**Assignment**
Exclude the pictures and reproduce the remaining data exactly as written.

**Data section**

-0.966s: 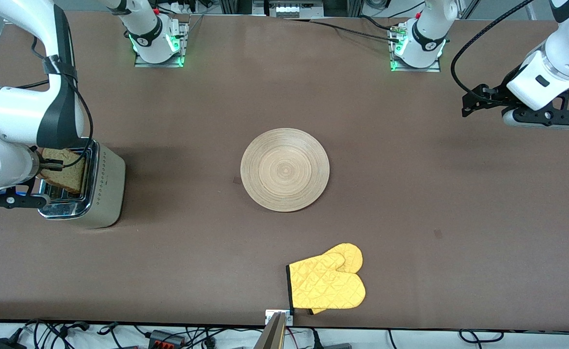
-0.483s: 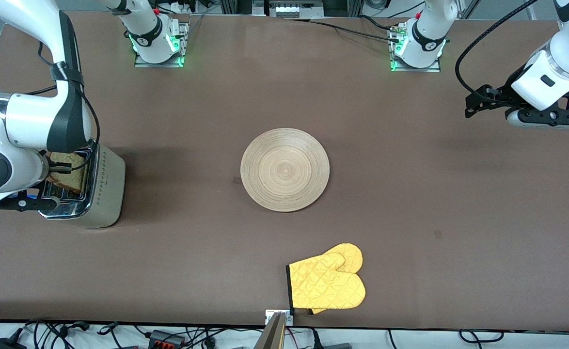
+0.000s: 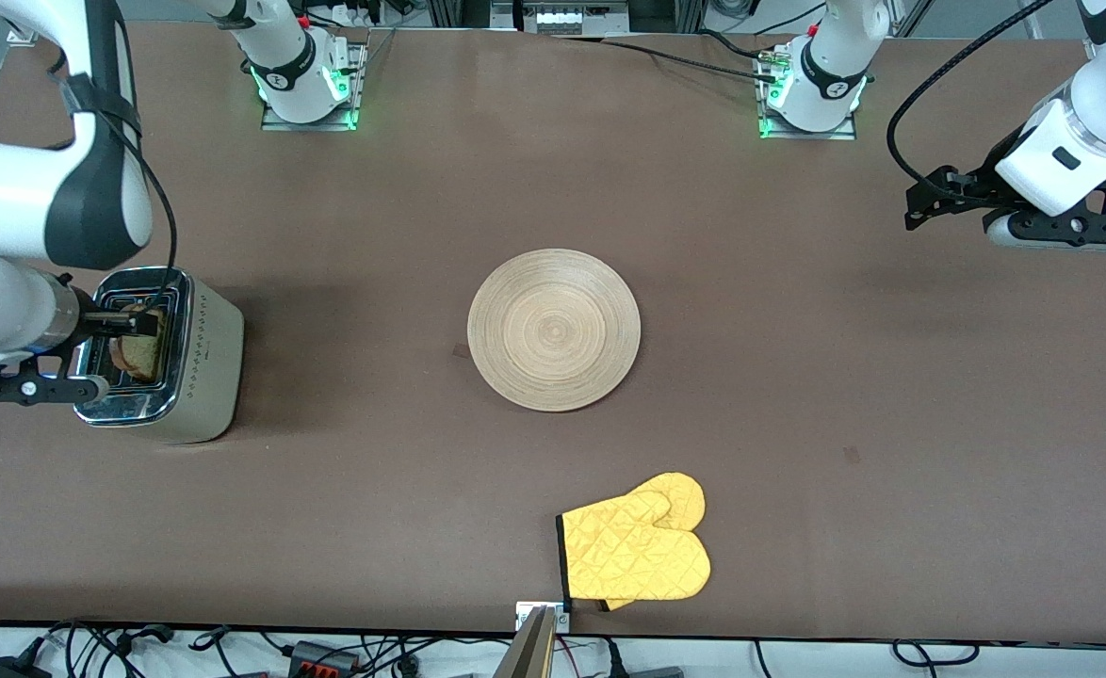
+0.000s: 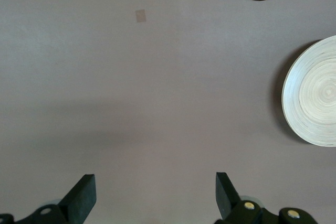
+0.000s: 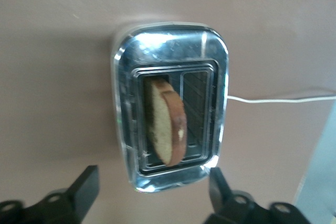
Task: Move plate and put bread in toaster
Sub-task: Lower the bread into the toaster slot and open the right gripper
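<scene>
Released since a second ago: bread [image 5: 167, 120] now stands on edge in a toaster [image 3: 169, 369] slot, long axis along it. Right pincer [image 5: 149, 192] hovers above, jaws apart, empty. Left pincer [image 4: 155, 196] waits spread wide over bare worktop [image 3: 798, 377]; plate [image 3: 554, 330] mid-worktop.

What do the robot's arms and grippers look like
Both arms are glossy white with rounded links and dark grey joint bands. The right arm carries a black cable strapped along it; a black cable loops to the left arm. The left gripper and right gripper have flat black fingers. Green lights glow at both bases.
</scene>
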`<act>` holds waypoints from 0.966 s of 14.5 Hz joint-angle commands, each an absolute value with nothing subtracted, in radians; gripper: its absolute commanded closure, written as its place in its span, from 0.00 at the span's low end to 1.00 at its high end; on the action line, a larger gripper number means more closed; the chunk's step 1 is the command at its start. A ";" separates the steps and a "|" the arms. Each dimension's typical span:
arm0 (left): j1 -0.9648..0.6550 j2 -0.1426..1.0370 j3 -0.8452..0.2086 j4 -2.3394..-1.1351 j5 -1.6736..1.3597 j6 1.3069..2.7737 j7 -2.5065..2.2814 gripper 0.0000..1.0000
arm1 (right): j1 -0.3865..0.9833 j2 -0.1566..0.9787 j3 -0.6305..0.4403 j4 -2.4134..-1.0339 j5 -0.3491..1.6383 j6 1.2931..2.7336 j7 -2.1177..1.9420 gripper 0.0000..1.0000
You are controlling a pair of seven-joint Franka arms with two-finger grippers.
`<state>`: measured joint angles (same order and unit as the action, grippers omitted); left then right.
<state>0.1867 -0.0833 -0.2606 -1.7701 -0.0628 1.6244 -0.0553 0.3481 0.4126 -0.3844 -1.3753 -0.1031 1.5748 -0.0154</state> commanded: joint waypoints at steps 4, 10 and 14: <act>0.193 -0.074 -0.264 -1.747 -0.043 1.611 -0.057 0.00 | 0.337 0.333 -0.396 -1.318 0.121 1.551 -0.034 0.00; 0.193 -0.072 -0.264 -1.746 -0.043 1.611 -0.057 0.00 | 0.327 0.330 -0.380 -1.272 0.136 1.517 -0.022 0.00; 0.193 -0.072 -0.265 -1.747 -0.043 1.611 -0.057 0.00 | 0.089 0.308 -0.154 -1.275 0.127 1.575 -0.008 0.00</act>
<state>0.1876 -0.0830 -0.2598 -1.7700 -0.0627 1.6245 -0.0553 0.2206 0.3265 -0.2779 -1.2812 0.1213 1.5501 -0.0170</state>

**Result of the exercise**
-0.966s: 
-0.483s: 
+0.000s: 
+0.000s: 
+0.000s: 
Task: Move plate and put bread in toaster
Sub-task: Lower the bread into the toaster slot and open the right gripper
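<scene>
Released since a second ago: bread [image 5: 167, 120] now stands on edge in a toaster [image 3: 169, 369] slot, long axis along it. Right pincer [image 5: 149, 192] hovers above, jaws apart, empty. Left pincer [image 4: 155, 196] waits spread wide over bare worktop [image 3: 798, 377]; plate [image 3: 554, 330] mid-worktop.

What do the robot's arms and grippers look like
Both arms are glossy white with rounded links and dark grey joint bands. The right arm carries a black cable strapped along it; a black cable loops to the left arm. The left gripper and right gripper have flat black fingers. Green lights glow at both bases.
</scene>
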`<act>` holds waypoints from 0.966 s of 14.5 Hz joint-angle commands, each an absolute value with nothing subtracted, in radians; gripper: its absolute commanded closure, written as its place in its span, from 0.00 at the span's low end to 1.00 at its high end; on the action line, a larger gripper number means more closed; the chunk's step 1 is the command at its start. A ";" separates the steps and a "|" the arms. Each dimension's typical span:
arm0 (left): j1 -0.9648..0.6550 j2 -0.1426..1.0370 j3 -0.8452..0.2086 j4 -2.3394..-1.1351 j5 -1.6736..1.3597 j6 1.3069..2.7737 j7 -2.5065..2.2814 gripper 0.0000..1.0000
arm1 (right): j1 -0.3865..0.9833 j2 -0.1566..0.9787 j3 -0.6305..0.4403 j4 -2.4134..-1.0339 j5 -0.3491..1.6383 j6 1.2931..2.7336 j7 -2.1177..1.9420 gripper 0.0000..1.0000
You are controlling a pair of seven-joint Franka arms with two-finger grippers.
`<state>`: measured joint angles (same order and unit as the action, grippers omitted); left then right.
<state>0.1867 -0.0833 -0.2606 -1.7701 -0.0628 1.6244 -0.0553 0.3481 0.4126 -0.3844 -1.3753 -0.1031 1.5748 -0.0154</state> commanded: joint waypoints at steps 4, 10 and 14: <act>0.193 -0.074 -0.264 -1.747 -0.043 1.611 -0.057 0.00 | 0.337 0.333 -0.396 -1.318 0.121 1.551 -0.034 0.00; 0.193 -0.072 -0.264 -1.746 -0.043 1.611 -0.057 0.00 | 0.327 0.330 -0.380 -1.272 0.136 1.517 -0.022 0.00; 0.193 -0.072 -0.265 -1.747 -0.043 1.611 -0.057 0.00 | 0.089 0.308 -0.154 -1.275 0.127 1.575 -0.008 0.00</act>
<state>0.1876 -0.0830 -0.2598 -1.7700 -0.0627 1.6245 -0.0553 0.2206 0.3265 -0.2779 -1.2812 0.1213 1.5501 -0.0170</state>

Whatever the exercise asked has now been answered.